Some time ago Eliezer Brodt summarized some interesting parts of Halikhot Shlomo by R. Shlomo Zalman Auerbach in a review at Seforim.
At the end of this volume, the editors printed a very interesting piece on the topic of saying ר' פלוני בן ר' פלוני– specifically the use of the Rabbi appellation – when calling someone up for an aliya at kriyat haTorah. R. Yosef Zechariah Stern writes that one should not say the title Reb because it is a problem of גבהות in front of God. R Shlomo Zalman, however, defends this custom at great length as we find everyone uses this title. He explains that the reason for its usage was because there are many different prayer customs that Chazal made to go against the tzedukim (צדוקים) to show that we have the Torah - both written and oral.

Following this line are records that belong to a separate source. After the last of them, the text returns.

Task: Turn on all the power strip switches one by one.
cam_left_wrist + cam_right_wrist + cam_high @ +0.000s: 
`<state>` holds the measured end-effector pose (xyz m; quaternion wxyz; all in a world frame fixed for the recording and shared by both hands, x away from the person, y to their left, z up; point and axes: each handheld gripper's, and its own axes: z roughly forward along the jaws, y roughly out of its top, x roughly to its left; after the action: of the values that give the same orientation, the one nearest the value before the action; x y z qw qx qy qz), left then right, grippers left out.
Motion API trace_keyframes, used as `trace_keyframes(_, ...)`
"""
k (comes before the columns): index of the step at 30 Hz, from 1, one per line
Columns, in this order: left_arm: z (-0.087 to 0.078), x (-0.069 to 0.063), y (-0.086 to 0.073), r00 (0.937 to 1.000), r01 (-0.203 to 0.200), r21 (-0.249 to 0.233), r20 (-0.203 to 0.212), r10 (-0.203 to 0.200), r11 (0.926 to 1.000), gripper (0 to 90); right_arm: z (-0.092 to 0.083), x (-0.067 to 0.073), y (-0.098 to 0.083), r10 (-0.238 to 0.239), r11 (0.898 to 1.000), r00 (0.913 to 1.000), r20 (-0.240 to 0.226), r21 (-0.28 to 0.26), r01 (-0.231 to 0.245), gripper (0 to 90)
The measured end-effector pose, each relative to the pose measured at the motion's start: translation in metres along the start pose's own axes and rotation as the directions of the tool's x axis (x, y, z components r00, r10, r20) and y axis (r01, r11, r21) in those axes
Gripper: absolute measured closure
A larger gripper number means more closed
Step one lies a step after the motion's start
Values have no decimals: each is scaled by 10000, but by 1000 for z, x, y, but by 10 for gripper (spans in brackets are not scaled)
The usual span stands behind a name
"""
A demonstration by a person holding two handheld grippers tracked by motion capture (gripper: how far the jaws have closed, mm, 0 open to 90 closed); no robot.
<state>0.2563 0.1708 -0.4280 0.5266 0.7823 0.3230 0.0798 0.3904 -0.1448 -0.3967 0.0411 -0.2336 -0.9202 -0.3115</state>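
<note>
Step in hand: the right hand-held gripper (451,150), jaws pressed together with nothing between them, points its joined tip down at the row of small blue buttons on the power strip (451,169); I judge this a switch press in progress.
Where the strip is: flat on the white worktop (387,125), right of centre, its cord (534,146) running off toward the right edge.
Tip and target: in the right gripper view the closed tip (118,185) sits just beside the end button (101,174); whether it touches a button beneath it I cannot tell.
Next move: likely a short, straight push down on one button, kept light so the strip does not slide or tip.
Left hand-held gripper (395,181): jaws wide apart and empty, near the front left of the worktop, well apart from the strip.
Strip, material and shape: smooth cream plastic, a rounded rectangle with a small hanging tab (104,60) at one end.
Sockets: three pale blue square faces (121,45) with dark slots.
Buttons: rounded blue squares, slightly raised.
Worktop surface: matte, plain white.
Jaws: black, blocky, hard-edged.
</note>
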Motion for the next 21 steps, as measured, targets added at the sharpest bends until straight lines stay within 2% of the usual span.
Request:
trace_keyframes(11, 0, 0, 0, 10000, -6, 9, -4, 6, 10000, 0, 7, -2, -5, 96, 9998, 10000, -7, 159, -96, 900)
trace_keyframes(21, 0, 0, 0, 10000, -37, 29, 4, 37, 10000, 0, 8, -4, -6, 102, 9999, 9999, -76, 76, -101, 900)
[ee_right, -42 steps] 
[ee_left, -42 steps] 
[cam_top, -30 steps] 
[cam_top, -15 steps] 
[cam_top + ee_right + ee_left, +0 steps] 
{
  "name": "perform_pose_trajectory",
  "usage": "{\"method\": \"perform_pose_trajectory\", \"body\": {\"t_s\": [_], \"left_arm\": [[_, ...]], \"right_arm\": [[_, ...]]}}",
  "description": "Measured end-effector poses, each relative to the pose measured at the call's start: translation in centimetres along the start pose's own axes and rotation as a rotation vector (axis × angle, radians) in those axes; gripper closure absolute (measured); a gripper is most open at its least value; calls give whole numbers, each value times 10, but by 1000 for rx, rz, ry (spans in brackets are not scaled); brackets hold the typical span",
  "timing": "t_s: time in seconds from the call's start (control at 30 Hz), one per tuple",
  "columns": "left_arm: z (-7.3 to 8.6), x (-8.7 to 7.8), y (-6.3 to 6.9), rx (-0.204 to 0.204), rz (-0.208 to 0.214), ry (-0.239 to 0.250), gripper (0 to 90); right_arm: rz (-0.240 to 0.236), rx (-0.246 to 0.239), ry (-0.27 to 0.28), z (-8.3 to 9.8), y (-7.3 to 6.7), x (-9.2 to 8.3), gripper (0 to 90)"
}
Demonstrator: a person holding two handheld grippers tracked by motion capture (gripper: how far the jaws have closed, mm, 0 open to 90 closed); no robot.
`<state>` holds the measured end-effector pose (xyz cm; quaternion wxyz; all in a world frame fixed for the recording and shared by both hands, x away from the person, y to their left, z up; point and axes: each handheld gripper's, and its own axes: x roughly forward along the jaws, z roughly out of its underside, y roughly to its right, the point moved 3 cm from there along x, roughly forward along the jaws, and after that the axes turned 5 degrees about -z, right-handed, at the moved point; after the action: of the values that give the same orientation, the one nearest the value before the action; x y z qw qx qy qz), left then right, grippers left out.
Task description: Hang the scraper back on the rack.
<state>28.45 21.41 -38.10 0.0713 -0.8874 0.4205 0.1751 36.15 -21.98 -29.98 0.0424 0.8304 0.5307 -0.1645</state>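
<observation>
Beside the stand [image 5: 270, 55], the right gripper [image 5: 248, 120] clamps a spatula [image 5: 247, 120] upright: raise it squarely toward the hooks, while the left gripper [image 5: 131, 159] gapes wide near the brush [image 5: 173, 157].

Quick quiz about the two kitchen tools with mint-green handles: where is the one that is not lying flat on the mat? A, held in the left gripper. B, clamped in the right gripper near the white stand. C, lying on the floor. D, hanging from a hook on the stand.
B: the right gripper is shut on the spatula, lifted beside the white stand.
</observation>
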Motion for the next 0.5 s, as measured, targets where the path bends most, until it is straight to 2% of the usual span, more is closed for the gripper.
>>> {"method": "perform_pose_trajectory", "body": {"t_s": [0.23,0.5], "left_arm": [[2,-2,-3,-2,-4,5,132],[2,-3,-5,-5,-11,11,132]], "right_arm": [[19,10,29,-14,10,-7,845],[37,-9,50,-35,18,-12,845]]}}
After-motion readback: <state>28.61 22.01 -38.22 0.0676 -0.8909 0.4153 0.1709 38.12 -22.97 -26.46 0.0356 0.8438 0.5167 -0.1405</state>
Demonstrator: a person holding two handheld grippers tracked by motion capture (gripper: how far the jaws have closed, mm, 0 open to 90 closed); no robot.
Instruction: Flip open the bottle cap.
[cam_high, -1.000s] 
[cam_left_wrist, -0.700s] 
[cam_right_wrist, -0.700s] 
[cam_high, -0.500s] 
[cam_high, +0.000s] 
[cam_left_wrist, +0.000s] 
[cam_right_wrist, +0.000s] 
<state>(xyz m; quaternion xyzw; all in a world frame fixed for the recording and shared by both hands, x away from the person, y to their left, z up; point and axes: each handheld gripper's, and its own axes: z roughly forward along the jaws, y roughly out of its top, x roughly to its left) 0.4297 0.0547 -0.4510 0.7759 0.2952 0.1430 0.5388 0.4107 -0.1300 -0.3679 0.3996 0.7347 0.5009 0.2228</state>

So too, in the times of the Rishonim, there were people who denied the historicity of torah shebal peh, and these individuals were called Karaites; whereas the more-traditional sect of Jews were called Rabanim, and this is why when we call someone to the Torah we say “Reb” to show that he is not a karaite (Halikhot Shlomo 1:370-373; also included, in short, in the third volume, Halikhot Shlomo 3:33- 34).

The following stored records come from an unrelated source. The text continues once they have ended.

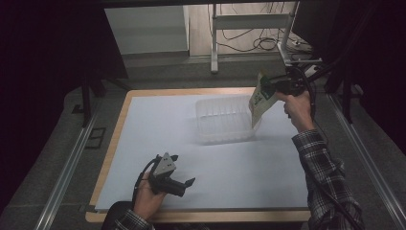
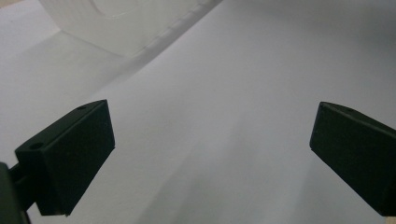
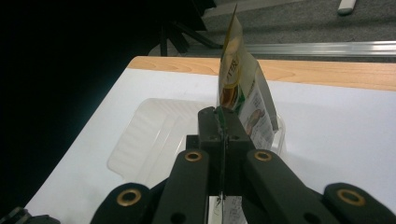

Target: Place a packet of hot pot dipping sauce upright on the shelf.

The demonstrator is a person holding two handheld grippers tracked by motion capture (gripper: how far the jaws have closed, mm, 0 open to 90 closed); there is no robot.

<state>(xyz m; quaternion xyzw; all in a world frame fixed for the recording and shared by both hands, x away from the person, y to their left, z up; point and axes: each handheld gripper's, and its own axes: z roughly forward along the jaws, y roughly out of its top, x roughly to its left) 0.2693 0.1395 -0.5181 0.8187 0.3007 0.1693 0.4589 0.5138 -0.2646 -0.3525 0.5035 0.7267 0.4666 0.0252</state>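
The right gripper is clamped tight on one printed pouch, jaws pinching its edge, with the forearm reaching up from about 5 o'clock so the pouch hangs tilted over the right end of the single clear plastic tray. The left gripper sits down at 7 o'clock, low over the white sheet, jaws spread wide with nothing between them. So one pouch, one tray, two grippers on the table.
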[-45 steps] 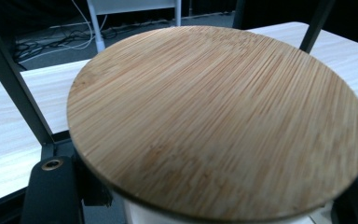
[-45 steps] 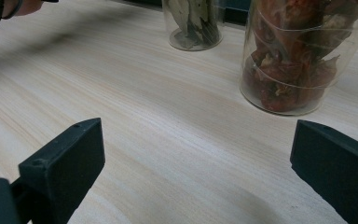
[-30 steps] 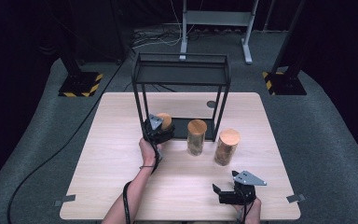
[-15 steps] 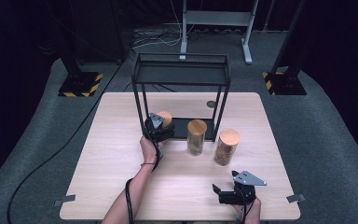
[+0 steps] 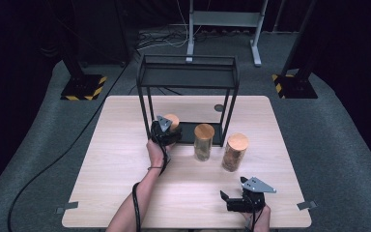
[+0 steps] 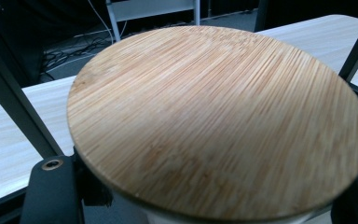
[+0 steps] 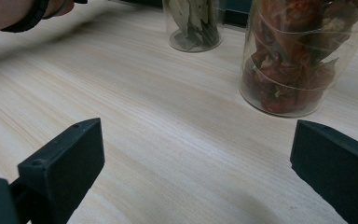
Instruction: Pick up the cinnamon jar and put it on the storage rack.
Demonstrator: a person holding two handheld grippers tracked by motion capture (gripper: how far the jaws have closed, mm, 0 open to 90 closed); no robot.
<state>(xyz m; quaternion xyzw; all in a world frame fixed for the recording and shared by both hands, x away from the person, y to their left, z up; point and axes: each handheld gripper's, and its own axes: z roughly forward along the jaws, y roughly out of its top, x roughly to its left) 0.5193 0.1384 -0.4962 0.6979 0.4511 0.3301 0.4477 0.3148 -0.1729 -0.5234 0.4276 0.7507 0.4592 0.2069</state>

This is interesting because it reminded me of the other place where I saw this, namely in Salo W. Baron's fifth volume of Social and Religious History of the Jews (pg. 283).

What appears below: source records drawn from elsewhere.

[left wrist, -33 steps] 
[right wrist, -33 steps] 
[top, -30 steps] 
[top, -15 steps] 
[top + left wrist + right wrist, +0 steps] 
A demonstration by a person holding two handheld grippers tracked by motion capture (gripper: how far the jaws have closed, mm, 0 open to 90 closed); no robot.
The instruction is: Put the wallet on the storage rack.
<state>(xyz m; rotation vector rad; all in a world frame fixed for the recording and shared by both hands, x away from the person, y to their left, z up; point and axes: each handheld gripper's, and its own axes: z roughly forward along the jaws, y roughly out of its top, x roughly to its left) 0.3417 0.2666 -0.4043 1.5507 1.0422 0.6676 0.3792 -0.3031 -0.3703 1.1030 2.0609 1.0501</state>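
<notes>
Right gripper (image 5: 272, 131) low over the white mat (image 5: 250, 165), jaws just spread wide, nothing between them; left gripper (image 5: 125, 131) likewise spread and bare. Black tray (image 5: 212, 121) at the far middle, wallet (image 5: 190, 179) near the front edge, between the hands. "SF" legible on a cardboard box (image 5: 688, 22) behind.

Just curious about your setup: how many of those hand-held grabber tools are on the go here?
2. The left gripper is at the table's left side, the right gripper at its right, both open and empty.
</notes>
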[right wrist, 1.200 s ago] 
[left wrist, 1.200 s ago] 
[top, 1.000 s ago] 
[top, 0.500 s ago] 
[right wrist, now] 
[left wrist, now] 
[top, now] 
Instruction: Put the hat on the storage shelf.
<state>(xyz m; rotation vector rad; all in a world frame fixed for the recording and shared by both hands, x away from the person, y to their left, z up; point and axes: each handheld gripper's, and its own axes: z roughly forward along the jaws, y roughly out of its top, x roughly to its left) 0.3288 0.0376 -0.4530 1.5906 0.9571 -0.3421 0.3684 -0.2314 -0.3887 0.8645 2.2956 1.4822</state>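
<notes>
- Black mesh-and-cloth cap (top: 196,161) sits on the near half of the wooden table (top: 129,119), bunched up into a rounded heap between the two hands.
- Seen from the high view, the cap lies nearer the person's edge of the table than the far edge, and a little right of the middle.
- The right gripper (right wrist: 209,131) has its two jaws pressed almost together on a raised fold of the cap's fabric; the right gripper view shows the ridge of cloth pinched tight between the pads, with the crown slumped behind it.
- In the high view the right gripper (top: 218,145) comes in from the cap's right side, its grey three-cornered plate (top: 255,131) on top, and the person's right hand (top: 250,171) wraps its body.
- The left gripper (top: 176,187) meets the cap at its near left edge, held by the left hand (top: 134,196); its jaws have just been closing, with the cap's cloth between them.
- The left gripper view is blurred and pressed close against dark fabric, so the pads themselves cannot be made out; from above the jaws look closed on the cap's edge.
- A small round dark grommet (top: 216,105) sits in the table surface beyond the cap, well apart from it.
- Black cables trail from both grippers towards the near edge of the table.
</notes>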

Just a graphic reminder that there is "one Torah in Israel." Our primary sources are the same, or at least converge, whether a professor at Columbia University or a saintly posek in Jerusalem--and the import and historical content* of these sources are not lost on either.
* Of course it is unclear to me how or if either of them are certain that explanation isn't ex post facto.